## Directions
Which lines of the material contain the word "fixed"? Show each one.
[Opening Source data section]
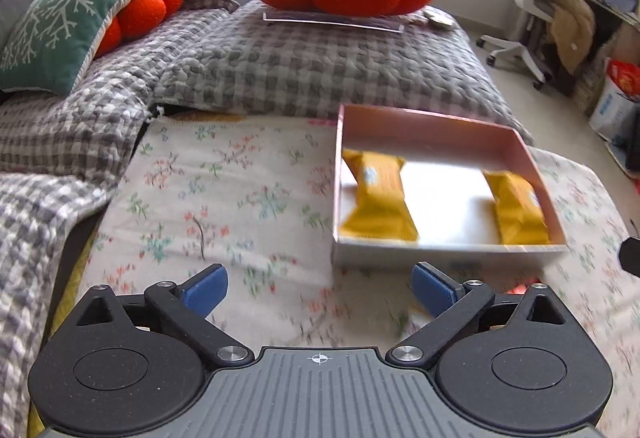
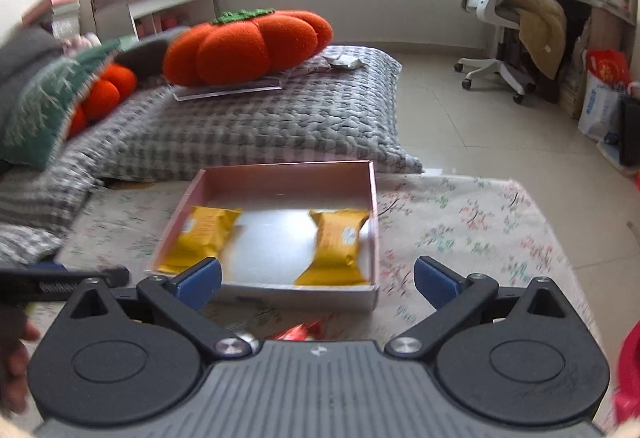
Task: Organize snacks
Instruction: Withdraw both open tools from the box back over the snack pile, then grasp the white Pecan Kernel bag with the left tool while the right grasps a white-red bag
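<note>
Both claws are seen spread wide with nothing between their blue pads. From the left wrist view, the left claw [image 1: 320,288] is held above a flower-printed cloth [image 1: 224,198] that covers the bench, and the pink shallow box [image 1: 444,126] is seen just ahead and to its right. From the right wrist view, the right claw [image 2: 318,280] is held over the near wall of that box [image 2: 280,172].

Two yellow snack packets are found lying flat on the box floor, well apart: the left packet [image 2: 202,238] against the left wall, the right packet [image 2: 338,246] near the right wall. A red wrapper [image 2: 298,332] is glimpsed on the cloth just beneath the right claw, too hidden to be made out.

Beyond the bench, a grey checked blanket [image 2: 260,126] is spread, with an orange pumpkin cushion [image 2: 248,46] resting on it.
</note>
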Demonstrator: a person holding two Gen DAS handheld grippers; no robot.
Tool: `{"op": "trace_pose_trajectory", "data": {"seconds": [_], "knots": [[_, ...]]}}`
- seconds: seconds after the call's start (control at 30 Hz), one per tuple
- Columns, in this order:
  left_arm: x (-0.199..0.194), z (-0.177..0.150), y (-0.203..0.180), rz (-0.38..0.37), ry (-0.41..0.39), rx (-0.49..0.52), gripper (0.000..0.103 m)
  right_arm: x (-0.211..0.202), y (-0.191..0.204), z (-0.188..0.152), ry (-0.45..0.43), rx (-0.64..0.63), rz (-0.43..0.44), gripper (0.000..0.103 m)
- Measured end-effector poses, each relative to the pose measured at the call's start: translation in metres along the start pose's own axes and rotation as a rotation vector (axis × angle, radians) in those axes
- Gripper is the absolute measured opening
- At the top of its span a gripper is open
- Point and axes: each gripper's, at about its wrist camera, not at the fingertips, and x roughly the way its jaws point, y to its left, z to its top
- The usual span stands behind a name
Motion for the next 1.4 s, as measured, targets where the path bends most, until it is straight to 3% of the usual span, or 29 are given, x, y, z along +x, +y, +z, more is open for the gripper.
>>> {"op": "trace_pose_trajectory", "data": {"seconds": [0.1, 0.2, 0.37, 0.6, 0.8, 1.0, 1.13, 1.3, 1.4], "knots": [[-0.011, -0.018, 0.000, -0.028, 0.012, -0.008, 0.100, -0.013, -0.009, -0.021, -0.021, 0.091, 0.099, 0.103], [-0.018, -0.035, 0.000, -0.073, 0.038, -0.008, 0.100, -0.019, -0.016, -0.032, 0.039, 0.176, 0.180, 0.103], [-0.023, -0.063, -0.003, -0.081, 0.055, 0.043, 0.100, -0.027, -0.005, -0.047, 0.091, 0.074, 0.091, 0.103], [-0.028, -0.087, -0.005, -0.116, 0.073, 0.060, 0.100, -0.028, 0.002, -0.069, 0.180, 0.004, 0.080, 0.103], [-0.028, -0.099, -0.023, -0.211, 0.102, 0.077, 0.100, -0.022, -0.005, -0.072, 0.215, 0.045, 0.074, 0.102], [-0.017, -0.113, -0.056, -0.195, 0.099, 0.219, 0.100, -0.019, -0.012, -0.072, 0.218, 0.064, 0.055, 0.102], [-0.014, -0.120, -0.069, -0.237, 0.097, 0.249, 0.100, -0.012, -0.015, -0.073, 0.242, 0.068, 0.052, 0.102], [-0.002, -0.125, -0.083, -0.223, 0.079, 0.302, 0.098, -0.005, -0.015, -0.072, 0.256, 0.068, 0.061, 0.102], [0.004, -0.123, -0.080, -0.218, 0.068, 0.283, 0.096, -0.001, -0.018, -0.070, 0.254, 0.079, 0.064, 0.102]]}}
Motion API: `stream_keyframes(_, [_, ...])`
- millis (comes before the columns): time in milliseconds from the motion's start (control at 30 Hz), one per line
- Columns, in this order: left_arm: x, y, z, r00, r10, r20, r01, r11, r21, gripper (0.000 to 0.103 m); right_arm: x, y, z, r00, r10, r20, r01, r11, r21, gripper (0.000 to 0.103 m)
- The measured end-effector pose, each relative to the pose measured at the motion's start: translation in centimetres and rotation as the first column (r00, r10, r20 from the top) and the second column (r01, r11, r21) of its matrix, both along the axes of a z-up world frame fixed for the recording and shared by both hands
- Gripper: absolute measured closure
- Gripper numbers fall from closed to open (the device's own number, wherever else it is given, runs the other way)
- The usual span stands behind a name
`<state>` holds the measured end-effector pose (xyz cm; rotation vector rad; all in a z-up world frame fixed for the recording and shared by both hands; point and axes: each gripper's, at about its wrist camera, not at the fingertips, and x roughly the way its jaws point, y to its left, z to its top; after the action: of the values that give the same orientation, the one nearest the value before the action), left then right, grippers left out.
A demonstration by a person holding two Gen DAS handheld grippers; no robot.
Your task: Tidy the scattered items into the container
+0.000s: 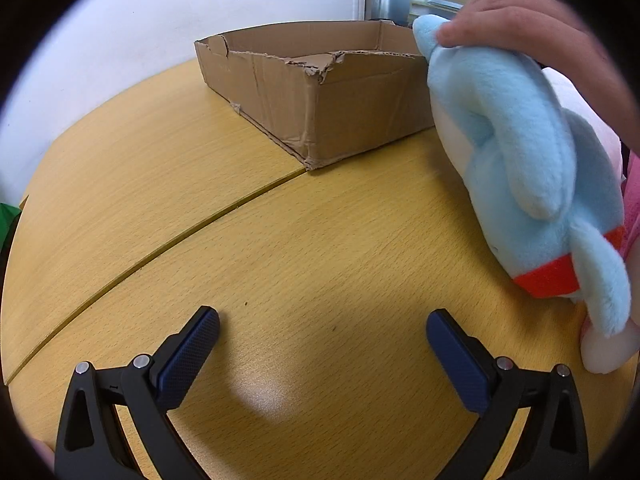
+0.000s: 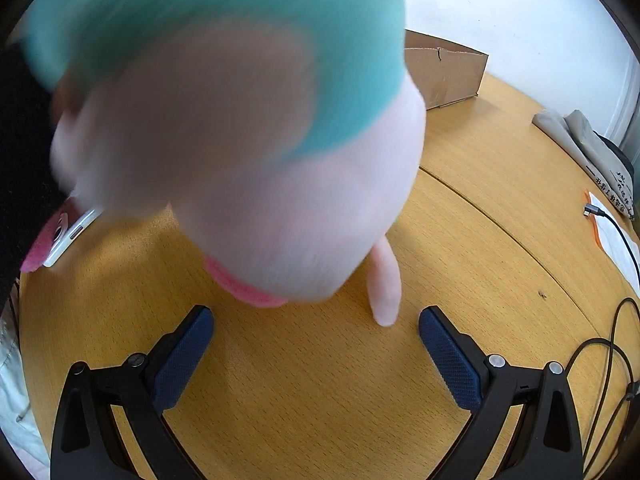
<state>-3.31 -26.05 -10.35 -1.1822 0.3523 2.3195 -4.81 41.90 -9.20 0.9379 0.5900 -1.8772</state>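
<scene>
A light blue plush toy point(image 1: 516, 152) with a red band lies at the right of the wooden table, and a bare hand point(image 1: 532, 28) rests on its top end. A pink plush shows behind it. In the right wrist view the same blue and pale pink plush point(image 2: 248, 152) is blurred and fills the upper left. An open cardboard box point(image 1: 320, 96) stands at the back of the table; it also shows in the right wrist view point(image 2: 444, 72). My left gripper point(image 1: 322, 336) is open and empty, left of the toy. My right gripper point(image 2: 316, 332) is open and empty, just in front of the plush.
The table point(image 1: 200, 208) has a seam running across it. In the right wrist view a phone in a pink case point(image 2: 60, 236) lies at the left. Grey cloth point(image 2: 580, 140), papers point(image 2: 616, 236) and black cables point(image 2: 612, 364) lie at the right edge.
</scene>
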Motion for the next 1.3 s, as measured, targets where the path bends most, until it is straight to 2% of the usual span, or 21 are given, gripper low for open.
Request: stream_keyframes(1300, [0.33,-0.26,-0.12,1.000,0.000,-0.001,0.000,1.000,-0.001,0.000,-0.10,0.00,0.20,1.000,0.007,0.000,-0.007,1.000,-0.001,0.000])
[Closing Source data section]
## Answer section
- The measured end-effector pose, each relative to the pose measured at the motion's start: translation in centimetres and rotation as the first column (r00, r10, r20 from the top) and the second column (r01, r11, r21) of its matrix, both along the axes of a z-up world frame fixed for the recording and shared by both hands
`<state>` holds the measured end-effector pose (xyz cm; rotation vector rad; all in a z-up world frame fixed for the recording and shared by both hands; point and axes: each gripper's, at about its wrist camera, not at the fingertips, and x roughly the way its jaws point, y to its left, z to its top; after the action: of the values that give the same orientation, the one nearest the value before the action), left then right, grippers left out.

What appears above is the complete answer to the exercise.